The Socialist Health Association (SHA) notes the public health green paper – Advancing our health: prevention in the 2020s, which was published on the 22nd July by the Cabinet Office.
We believe that this is a missed opportunity, which ignores much of the evidence on what works best to improve people’s health and wellbeing. Doing something at the level of communities, such as changing an ‘obesogenic’ environment, is more effective and much better value for money, than doing something one by one for individuals.. The paper also largely ignores the impact of poverty and the gross and worsening inequalities in health. At a time when the Government wishes to unite the country, this again betrays its inability to put first the health and wellbeing of all communities.
We support the recognition that health is an asset and a composite health index should be used at Cabinet and across government departments in their planning and investment decisions. We also strongly support the goal of a smoke free country by 2030 but believe that this will need strong regulation and taxation policies. We also support the removal of barriers put in place of water fluoridation, which is an effective way of promoting oral health in children and thus their dentition for life. Finally we support the strengthening of food and drink regulations in respect of salt, sugar and fat content but look to committing to specific measures such as the sugar tax for milky drinks and beverages.
40 years after the Black report on ‘Health Inequalities’ (1980), there is still too little commitment to address poverty. Poverty exacerbated by years of austerity, has resulted in reducing life expectancy and increasing infant mortality. There is no shortage of expert evidence and advice such as the Marmot reports which point to investment in the first 1000 days of life, early years education, the need to have a living wage and a society which enables ageing well. We need to see a strategic commitment by government to abolish child poverty, support parents in the early years and ensure that people have access to jobs that provide a living wage for families.
The Green Paper disappoints too in drawing back from a purposeful commitment to regulate and use taxation to shape the powerful commercial determinants of our health, such as the food and drink market. We do not see the evidence for change unless linked with regulation (salt), taxation (sugar) and pricing (alcohol unit price). Similarly the rapid growth in gambling driven by advertising on television and social media and enabled by the digital world will require urgent legislation to prevent the growth in harm caused by addiction and consequential debt.

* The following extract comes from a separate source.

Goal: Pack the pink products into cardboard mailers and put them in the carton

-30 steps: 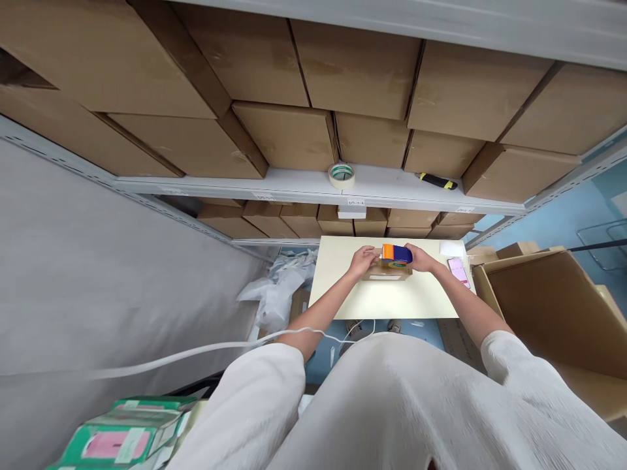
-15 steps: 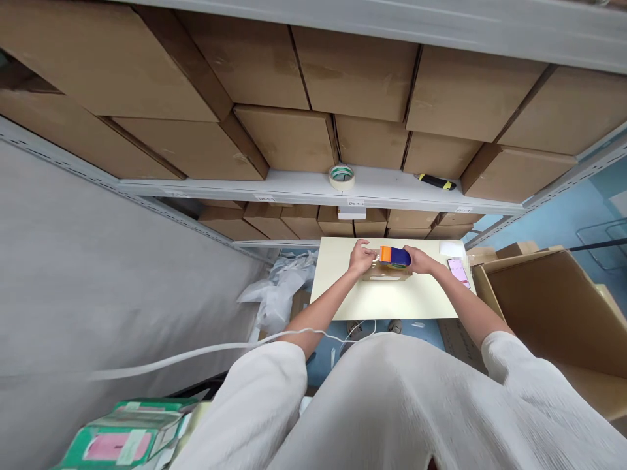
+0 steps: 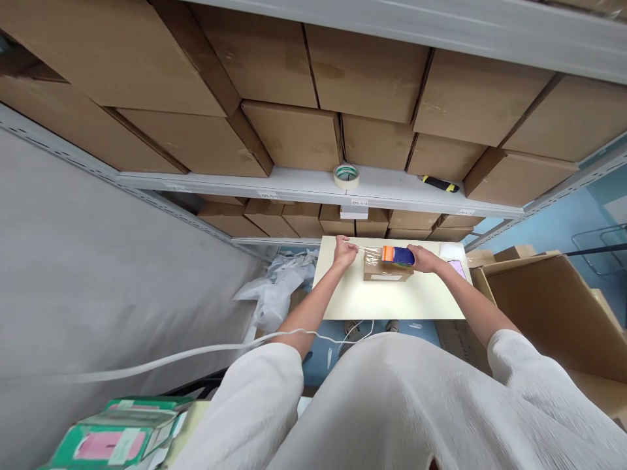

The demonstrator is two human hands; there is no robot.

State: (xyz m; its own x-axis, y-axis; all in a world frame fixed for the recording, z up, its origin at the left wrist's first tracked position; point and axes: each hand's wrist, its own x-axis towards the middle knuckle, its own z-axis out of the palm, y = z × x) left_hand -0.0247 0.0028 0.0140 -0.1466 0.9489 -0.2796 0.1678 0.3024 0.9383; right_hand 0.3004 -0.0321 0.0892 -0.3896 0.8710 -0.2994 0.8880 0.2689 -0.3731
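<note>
A small cardboard box [image 3: 386, 270] with a white label on its near side sits on the pale yellow tabletop [image 3: 362, 303]. My right hand [image 3: 421, 258] grips a blue and orange tape dispenser [image 3: 399, 255] just over the box's top. From the dispenser, a strip of clear packing tape [image 3: 371, 252] stretches leftward. Its free end is pinched in the fingers of my left hand [image 3: 345, 251], which is held off the box's left side.
On the shelf ahead lie a tape roll [image 3: 346, 176] and a yellow-black utility knife [image 3: 439, 183], below stacked cartons [image 3: 365, 72]. A phone [image 3: 457, 268] rests at the table's right, beside a large open carton [image 3: 553, 307]. White plastic wrapping [image 3: 274, 287] lies left.
My left hand has moved left, away from the dispenser, and the strip of clear tape between my hands has grown longer. My right hand and the box stay nearly in place.
</note>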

The SHA has recently published our own ‘Prevention and Public Health policy’ endorsed by the Central Council (available at www.sochealth.co.uk), which unlike the government’s Green Paper gives priority to the Climate Emergency and Planetary Health as well as prioritising addressing the social determinants of health.
The Green Paper makes individuals responsible for their own health in a way which will exacerbate the health outcome gap between the rich and poor. There is strong evidence for achieving better health outcomes through implementing interventions on the social, economic and environmental determinants of health and wellbeing. The emphasis on genomics, big data and artificial intelligence (AI) is misplaced in population level prevention policies, although we agree that these areas are exciting and need further research and evaluation
More recent evidence over the past 20 years of the Climate Emergency – the 21st century public health challenge – also needs to be a high priority for prevention and public health.
SHA 26th July 2019.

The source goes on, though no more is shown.